Pa. Supreme Court reinstates principal accused in cheating scandal

This article was originally published in The Notebook. In August 2020, The Notebook became Chalkbeat Philadelphia.

The state Supreme Court has ordered the Philadelphia School District to reinstate a principal who was fired due to cheating at her school on the PSSAs, or state achievement tests.

The justices denied the District’s appeal of a Commonwealth Court ruling in favor of Michelle Burns, who was principal of Tilden Middle School when test booklets were tampered with to change wrong answers to correct ones.

Both an arbitrator and Commonwealth Court had concluded that although the cheating occurred, there was insufficient evidence that Burns knew about it. Last year, the court ordered that Burns receive back pay, minus a 60-day suspension ordered by the arbitrator in 2015 for failing to adequately supervise test administration and security.

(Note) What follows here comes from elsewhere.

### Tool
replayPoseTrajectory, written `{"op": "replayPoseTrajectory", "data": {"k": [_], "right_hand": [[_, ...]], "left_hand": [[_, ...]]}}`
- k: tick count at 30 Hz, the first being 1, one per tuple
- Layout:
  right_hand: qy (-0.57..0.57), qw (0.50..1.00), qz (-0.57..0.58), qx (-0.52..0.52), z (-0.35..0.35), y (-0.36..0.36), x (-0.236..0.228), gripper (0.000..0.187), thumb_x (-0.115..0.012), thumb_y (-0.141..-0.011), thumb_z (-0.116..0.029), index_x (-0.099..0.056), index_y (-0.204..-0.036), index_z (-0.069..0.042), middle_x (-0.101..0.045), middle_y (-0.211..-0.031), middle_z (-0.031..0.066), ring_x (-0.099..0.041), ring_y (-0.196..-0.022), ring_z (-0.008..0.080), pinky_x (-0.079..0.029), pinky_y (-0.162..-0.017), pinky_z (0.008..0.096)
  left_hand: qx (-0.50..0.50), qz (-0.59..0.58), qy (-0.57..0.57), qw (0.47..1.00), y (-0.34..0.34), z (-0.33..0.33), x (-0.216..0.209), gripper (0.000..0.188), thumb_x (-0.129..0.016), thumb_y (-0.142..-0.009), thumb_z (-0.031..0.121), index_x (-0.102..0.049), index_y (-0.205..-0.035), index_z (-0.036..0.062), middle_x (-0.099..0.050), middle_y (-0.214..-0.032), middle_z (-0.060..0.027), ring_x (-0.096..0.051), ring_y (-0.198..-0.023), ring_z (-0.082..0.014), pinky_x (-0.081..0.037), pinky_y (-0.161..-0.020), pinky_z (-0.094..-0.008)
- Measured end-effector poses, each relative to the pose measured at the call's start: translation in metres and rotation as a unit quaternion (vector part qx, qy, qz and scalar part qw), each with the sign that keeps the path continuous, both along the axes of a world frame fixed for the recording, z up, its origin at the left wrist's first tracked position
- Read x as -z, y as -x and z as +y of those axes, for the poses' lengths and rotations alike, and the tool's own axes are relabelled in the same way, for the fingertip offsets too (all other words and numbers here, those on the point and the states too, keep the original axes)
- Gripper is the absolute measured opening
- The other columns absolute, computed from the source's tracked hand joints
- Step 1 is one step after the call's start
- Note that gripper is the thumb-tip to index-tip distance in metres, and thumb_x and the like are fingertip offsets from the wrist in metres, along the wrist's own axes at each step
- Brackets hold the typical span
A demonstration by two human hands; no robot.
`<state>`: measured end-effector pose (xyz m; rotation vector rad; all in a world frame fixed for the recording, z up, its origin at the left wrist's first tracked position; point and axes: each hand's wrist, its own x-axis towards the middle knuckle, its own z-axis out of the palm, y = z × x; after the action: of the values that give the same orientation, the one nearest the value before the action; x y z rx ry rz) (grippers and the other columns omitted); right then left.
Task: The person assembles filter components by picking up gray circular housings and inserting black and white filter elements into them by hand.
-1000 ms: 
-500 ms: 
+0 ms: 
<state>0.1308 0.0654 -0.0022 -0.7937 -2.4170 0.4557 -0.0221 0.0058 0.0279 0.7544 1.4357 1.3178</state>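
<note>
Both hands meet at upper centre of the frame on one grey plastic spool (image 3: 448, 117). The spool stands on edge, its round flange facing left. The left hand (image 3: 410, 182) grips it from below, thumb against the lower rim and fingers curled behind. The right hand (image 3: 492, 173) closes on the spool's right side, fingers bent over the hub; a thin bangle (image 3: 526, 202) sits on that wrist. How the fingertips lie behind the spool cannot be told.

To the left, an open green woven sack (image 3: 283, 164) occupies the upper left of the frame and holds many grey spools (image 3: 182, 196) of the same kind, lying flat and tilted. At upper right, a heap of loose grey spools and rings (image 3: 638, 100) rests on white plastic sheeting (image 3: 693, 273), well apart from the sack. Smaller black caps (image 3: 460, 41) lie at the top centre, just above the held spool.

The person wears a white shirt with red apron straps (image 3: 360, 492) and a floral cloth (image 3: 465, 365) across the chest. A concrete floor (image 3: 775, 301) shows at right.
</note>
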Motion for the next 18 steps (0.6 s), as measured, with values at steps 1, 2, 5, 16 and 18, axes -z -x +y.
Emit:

The cheating took place at least between 2009 and 2011, when the state conducted a forensic analysis of test booklets for such irregularities as wrong-t0-right erasure patterns that were statistically improbable. Dozens of city schools and scores of others around the state were found to have some irregularities, but relatively few educators have been punished as a result of the scandal.

Burns was principal of Tilden between 2006 and 2010. She was fired in 2014, when she was principal of Kensington Health Sciences.

Her case was appealed by the Commonwealth Association of School Administrators (CASA), which represents principals. In 2015, an arbitrator found Burns’ behavior to be "negligent," but ruled that termination was an excessive penalty.

Common Pleas Court Judge Linda Carpenter sided with the District, ruling that it "strains credulity to argue that public policy does not dictate that one of a school principal’s main duties is to ensure that … tests are to be free of cheating and manipulation."

Burns and CASA appealed to Commonwealth Court, which in April reinstated the arbitrator’s finding on the grounds that although "a fundamental public policy exists to ‘preserve the integrity of PSSA testing,’" the arbitrator concluded only that Burns failed to stop the cheating and did not participate in it.

The Supreme Court’s denial of the District’s appeal came without comment.

A spokesman said the District would not comment on the ruling because it was a personnel matter.